Write out the listing exactly, dropping any picture it contains.
== INFORMATION PROVIDED ==
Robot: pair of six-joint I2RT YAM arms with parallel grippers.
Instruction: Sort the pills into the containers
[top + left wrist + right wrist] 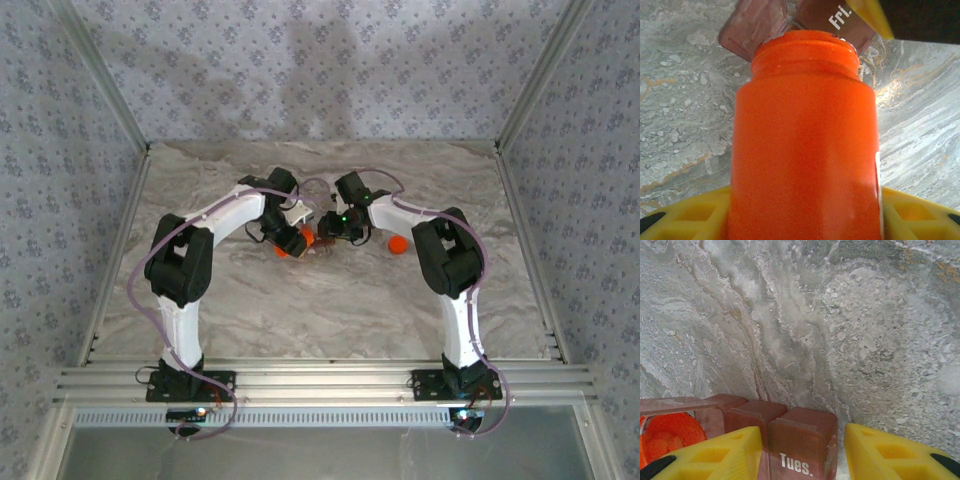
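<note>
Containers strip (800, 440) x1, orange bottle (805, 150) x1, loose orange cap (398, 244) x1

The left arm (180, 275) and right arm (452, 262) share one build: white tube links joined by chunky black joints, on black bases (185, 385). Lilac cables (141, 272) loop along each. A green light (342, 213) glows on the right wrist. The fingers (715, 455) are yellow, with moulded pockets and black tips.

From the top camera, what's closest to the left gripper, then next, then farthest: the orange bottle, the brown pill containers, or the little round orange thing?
Starting from the left gripper:
1. the orange bottle: held between its fingers.
2. the containers: just to its right, at the bottle's mouth.
3. the round orange thing: farther right, past the containers.
</note>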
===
YOUR SOLUTION:
Robot: pair of six-joint I2RT YAM arms with parallel grippers.
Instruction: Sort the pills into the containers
[top + left wrist + right wrist] 
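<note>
Containers strip (800, 440) x1, orange bottle (805, 150) x1, loose orange cap (398, 244) x1

The left arm (180, 275) and right arm (452, 262) share one build: white tube links joined by chunky black joints, on black bases (185, 385). Lilac cables (141, 272) loop along each. A green light (342, 213) glows on the right wrist. The fingers (715, 455) are yellow, with moulded pockets and black tips.

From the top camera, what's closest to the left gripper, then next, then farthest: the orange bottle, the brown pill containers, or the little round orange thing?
Starting from the left gripper:
1. the orange bottle: held between its fingers.
2. the containers: just to its right, at the bottle's mouth.
3. the round orange thing: farther right, past the containers.
</note>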

This completes the response.